OK, so how does this help? Consider $(i,j) \in \mathbb{Z}_{pq}^2$. It is an inversion if $i < j$ and $f(i) > f(j)$. Let their locations be $(x_i, y_i), (x_j, y_j)$, i.e. $i = x_i + p y_i = B_{x_i y_i}$ and $f(i) = q x_i + y_i = A_{x_i y_i}$, and similarly for $j$.

  • From matrix $B$, it is obvious that $i = B_{x_i y_i} < j = B_{x_j y_j}$ iff $y_j > y_i$ ($j$'s column is to the right of $i$'s column), or, $y_j = y_i$ and $x_j > x_i$ ($j$ is in the same column and below $i$).

  • From matrix $A$, similarly, $f(i) = A_{x_i y_i} > f(j) = A_{x_j y_j}$ iff $x_j < x_i$ ($j$'s row is above $i$'s row), or, $x_j = x_i$ and $y_j < y_i$ ($j$ is in same row and to the left of $i$).

Since we need both conditions above to be true, this means $(i,j)$ is an inversion iff $y_j > y_i$ and $x_j < x_i$, i.e. $(x_j, y_j)$ must be strictly to the right and above $(x_i, y_i)$.

E.g. in the following colored matrices, the blue cell represents $i=4, f(i) = f(1 + 1 \cdot 3) = 5 \cdot 1 + 1 = 6$. The red area in the $B$ matrix represents $j> i$ and the red area in the $A$ matrix represents $f(j) < f(i)$. Clearly the only overlap (for this choice of $i$) are the $3$ cells corresponding to $x=0, y=2,3,4$. These are the values of $j$ which form inversions with this choice of $i$.

$$ A = \begin{bmatrix} \color{red}{0} & \color{red}{1} & \color{red}{2} & \color{red}{3} & \color{red}{4} \\ \color{red}{5} & \color{blue}{6} & 7 & 8 & 9 \\ 10 & 11 & 12 & 13 & 14 \end{bmatrix}, \ \ \ \ \ \ \ \ \ \ \ \ \ B = \begin{bmatrix} 0 & 3 & \color{red}{6} & \color{red}{9} & \color{red}{12} \\ 1 & \color{blue}{4} & \color{red}{7} & \color{red}{10} & \color{red}{13} \\ 2 & \color{red}{5} & \color{red}{8} & \color{red}{11} & \color{red}{14} \end{bmatrix} $$

E.g. $j=6 > i=4$ and $f(j) = f(0 + 2\cdot 3) = 5\cdot 0 + 2 = 2 < f(i) = 6$.

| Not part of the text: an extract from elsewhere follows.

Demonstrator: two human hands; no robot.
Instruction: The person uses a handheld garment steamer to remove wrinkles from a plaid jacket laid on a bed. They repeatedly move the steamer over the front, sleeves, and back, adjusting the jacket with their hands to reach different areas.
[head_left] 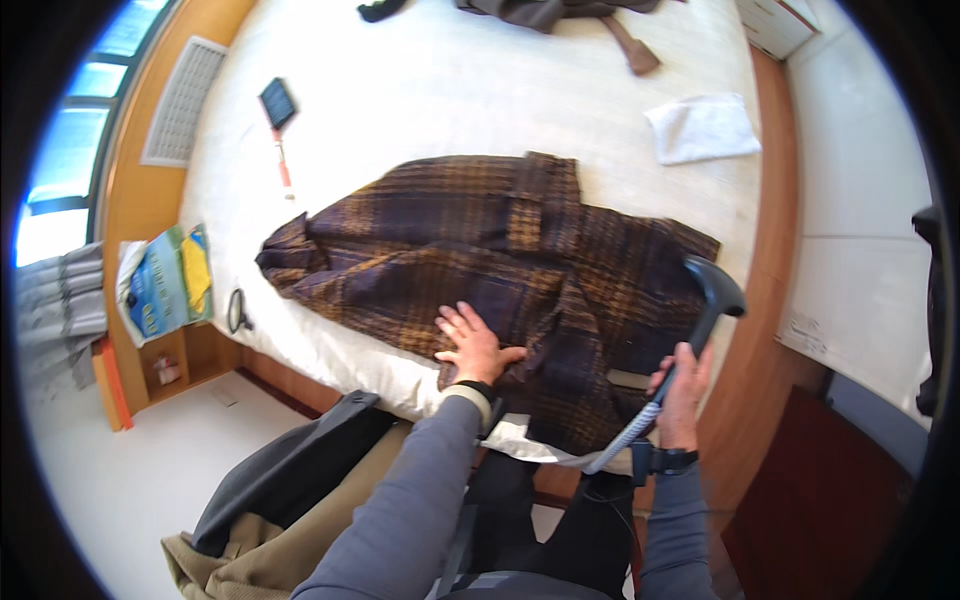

So each $(i,j)$ pair that is an inversion is a pair of cells which form the top-right and bottom-left corners of a rectangle, where the rectangle has $c>1$ columns and $r>1$ rows. To count such rectangles, simply pick any $2$ distinct columns, and any $2$ distinct rows. So the final answer, i.e. the total number of inversion pairs, is ${p \choose 2}{q \choose 2}$.